No entanto, segundo Zulueta, algumas garotas aprenderam a exagerar seus sintomas para obter justificativas médicas para a cirurgia.
"(Elas sabem) que estarão mais propensas a conseguir a operação se disserem que (os lábios) estão interferindo no sexo, na prática de esporte."
Para a ginecologista, a cirurgia deve ser feita apenas em meninas que tenham uma anormalidade médica.
"Acho difícil acreditar que haja 150 meninas com uma anormalidade médica que gere a necessidade de uma operação nos lábios vaginais."
Padrões irreais
Além de Anna, a BBC conversou com três adolescentes de uma escola da Inglaterra sobre as expectativas construídas hoje a respeito da aparência do corpo.
Todas dizem se sentir pressionadas ao comparar-se com as imagens que veem na internet.
"Algumas semanas atrás, havia algo no Snapchat que dizia: 'existem quatro tipos de vulva' e as categorizavam em vários tipos. E então você pensa: o que acontece se eu não me encaixar nessas categorias?", conta uma das meninas à BBC.

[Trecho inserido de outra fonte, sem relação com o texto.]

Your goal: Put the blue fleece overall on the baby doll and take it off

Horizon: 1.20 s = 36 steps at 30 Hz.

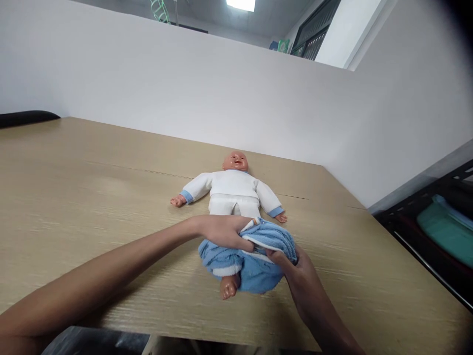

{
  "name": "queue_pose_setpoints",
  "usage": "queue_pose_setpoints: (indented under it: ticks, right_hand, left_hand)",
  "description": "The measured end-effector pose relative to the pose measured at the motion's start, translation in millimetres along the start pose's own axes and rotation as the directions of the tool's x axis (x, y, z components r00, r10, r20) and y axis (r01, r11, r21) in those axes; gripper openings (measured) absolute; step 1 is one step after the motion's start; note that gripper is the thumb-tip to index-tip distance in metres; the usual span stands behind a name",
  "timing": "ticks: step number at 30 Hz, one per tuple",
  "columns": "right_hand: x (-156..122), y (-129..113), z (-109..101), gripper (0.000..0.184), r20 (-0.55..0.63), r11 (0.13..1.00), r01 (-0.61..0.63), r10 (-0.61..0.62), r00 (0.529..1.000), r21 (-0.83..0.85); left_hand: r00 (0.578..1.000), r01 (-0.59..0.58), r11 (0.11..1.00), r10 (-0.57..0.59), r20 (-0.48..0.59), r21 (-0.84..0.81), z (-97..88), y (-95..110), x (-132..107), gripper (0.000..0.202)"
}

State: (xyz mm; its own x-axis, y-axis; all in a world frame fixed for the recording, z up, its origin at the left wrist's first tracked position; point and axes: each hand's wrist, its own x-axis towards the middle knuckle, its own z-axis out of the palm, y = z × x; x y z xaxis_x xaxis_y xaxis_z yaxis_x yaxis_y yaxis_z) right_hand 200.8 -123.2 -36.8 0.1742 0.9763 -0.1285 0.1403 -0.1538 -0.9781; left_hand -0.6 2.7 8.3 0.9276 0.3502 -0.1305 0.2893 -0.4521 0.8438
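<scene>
A baby doll (232, 186) lies on its back on the wooden table (92, 197), head away from me, in a white top with blue cuffs. A blue fluffy garment (258, 268) is bunched around its legs; one bare foot (229, 287) sticks out below. My left hand (221, 230) grips the garment's white-edged waistband from the left, fingers closed on it. Opposite it, on the right side, my right hand (295, 268) pinches the same garment with closed fingers.
White partition walls (185, 93) stand behind and to the right of the table. A dark rack (424, 222) with a teal object (447, 229) sits at the right. A black chair back (25, 117) shows at far left.
</scene>
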Motion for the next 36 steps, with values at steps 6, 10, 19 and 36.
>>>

"Os rapazes têm uma certa imagem de meninas e acreditam que você precisa se esforçar para alcançar essa imagem", diz outra.
A reportagem perguntou se elas estavam preocupadas com o impacto que o consumo de pornografia entre os meninos têm sobre as imagens criadas em torno do corpo feminino.
"Não é algo realista. (As mulheres) ou têm seios falsos ou fizeram cirurgia... e então quando um casal começa a ter relações sexuais você acha que seu corpo deveria ser daquele jeito", conta outra jovem.
Meninas admitem que há certas "expectativas" sobre órgãos genitais femininos, "como não ter pelos pubianos". "Há uma percepção de que os pelos púbicos são algo sujo", concordam as três.
*O nome foi alterado para preservar a identidade da entrevistada.